This morning, I wrote in my handwritten journal for the first time since early February. After putting together a rudimentary system for digitizing and archiving my pen & paper entries in synch with my digital DayOne entries, I told myself that I’d start to physically write more to improve my penmanship and to train my writing focus – you can’t tab out to a web browser and get lost when the only thing in front of you are analog writing tools. For my entry, I opted for my overdue personal “snapshot” that I try to write for myself every month.
As I identified the things I’ve been struggling with and committed them to the page, the narrative started to feel very familiar: something(s) happened in my personal life that exhausted my mental stamina and sent me running with open arms into old habits that set me back and cost me the progress I’ve made with my physical training.

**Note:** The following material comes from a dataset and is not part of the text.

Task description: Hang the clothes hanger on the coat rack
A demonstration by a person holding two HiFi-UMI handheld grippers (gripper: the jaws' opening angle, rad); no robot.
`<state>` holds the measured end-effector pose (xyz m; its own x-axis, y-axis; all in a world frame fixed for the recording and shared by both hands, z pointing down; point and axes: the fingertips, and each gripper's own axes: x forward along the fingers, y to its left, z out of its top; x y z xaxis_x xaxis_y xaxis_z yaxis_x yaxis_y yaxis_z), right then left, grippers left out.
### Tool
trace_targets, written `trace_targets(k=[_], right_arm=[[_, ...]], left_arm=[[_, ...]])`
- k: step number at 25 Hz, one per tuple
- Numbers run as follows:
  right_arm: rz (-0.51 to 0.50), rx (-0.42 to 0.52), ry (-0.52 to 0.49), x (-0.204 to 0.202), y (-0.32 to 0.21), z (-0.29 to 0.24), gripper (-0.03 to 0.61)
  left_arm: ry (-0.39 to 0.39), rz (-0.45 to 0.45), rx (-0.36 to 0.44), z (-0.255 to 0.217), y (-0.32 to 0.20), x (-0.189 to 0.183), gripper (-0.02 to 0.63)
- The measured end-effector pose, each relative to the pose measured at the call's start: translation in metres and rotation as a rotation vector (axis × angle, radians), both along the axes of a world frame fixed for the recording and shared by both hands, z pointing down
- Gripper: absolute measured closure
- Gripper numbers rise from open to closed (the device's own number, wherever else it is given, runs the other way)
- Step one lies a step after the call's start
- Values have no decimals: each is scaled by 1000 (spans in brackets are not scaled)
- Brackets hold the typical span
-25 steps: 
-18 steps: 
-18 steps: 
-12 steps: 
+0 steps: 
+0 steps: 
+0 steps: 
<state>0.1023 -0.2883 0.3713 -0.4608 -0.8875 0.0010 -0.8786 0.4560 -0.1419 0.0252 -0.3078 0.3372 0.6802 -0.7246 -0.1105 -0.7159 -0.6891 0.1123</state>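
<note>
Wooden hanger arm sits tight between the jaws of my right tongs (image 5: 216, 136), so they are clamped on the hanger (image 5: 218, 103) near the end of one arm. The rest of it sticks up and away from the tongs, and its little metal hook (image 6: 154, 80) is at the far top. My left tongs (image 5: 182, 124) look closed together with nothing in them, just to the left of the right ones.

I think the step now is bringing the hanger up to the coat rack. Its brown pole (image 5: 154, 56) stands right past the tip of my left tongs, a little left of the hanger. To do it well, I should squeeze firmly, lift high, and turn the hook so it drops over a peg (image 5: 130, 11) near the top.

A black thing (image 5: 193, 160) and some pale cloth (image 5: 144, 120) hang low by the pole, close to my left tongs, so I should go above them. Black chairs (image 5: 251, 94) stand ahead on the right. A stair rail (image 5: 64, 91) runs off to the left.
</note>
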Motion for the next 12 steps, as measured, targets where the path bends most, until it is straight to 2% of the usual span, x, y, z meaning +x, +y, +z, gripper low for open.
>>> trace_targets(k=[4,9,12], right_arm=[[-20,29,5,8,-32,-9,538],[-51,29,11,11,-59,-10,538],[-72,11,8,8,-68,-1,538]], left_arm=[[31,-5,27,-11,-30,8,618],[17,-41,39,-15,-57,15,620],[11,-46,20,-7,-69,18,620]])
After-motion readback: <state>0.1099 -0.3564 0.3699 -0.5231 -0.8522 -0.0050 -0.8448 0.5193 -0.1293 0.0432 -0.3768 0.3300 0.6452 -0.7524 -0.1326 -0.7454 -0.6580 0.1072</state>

Circumstantial loops triggering behavioral loops in that leave me wavering in a static weight & fitness range, which gets harder and harder to maintain as the undeniable affects of aging start to take their toll (lately, I’ve had persisting sensitivity in my joints).
In addition to those behavior loops, I also have old thought loops that I have to actively stave off. Despite all the running I do, the other choices and efforts I make are not resulting in progress that would give me something I feel worth taking the time to write about. The resulting frustration from that trapped static feeling threatens to crack open the door and let in all those old unhelpful perceptions: a mental space of helpless nihilistic futility and general disinterest in life.
California is drying out. The planet is overheating and growing overpopulated. Pollution runs rampant. Nations are actively at war, international tensions high, terrorism still a highly active threat. The economy continues to struggle. In spite of all the great things modern technology has to offer us, the world just seems to be swan diving to hell. What’s the point in holding onto any of the dreams and goals I’ve ever had for myself?
Much as I’ve put wrestled with those issues for the past three years and put them and the flawed mindset that resulted behind me, being such an expansive part of my recent personal history they still follow in my shadow, detracting my focus and tempting me to walk along that path once more.
As I’ve done time and time before in pulling myself out of this rut, I steel my resolve by reaffirming my commitment to the pursuit of self-actualization. It is okay to harbor those thoughts and that weakness, so long as I don’t let it stop me. Things may seem to only be getting harder and still drifting away and out of reach, but that only leaves me with the option of pushing harder and faster.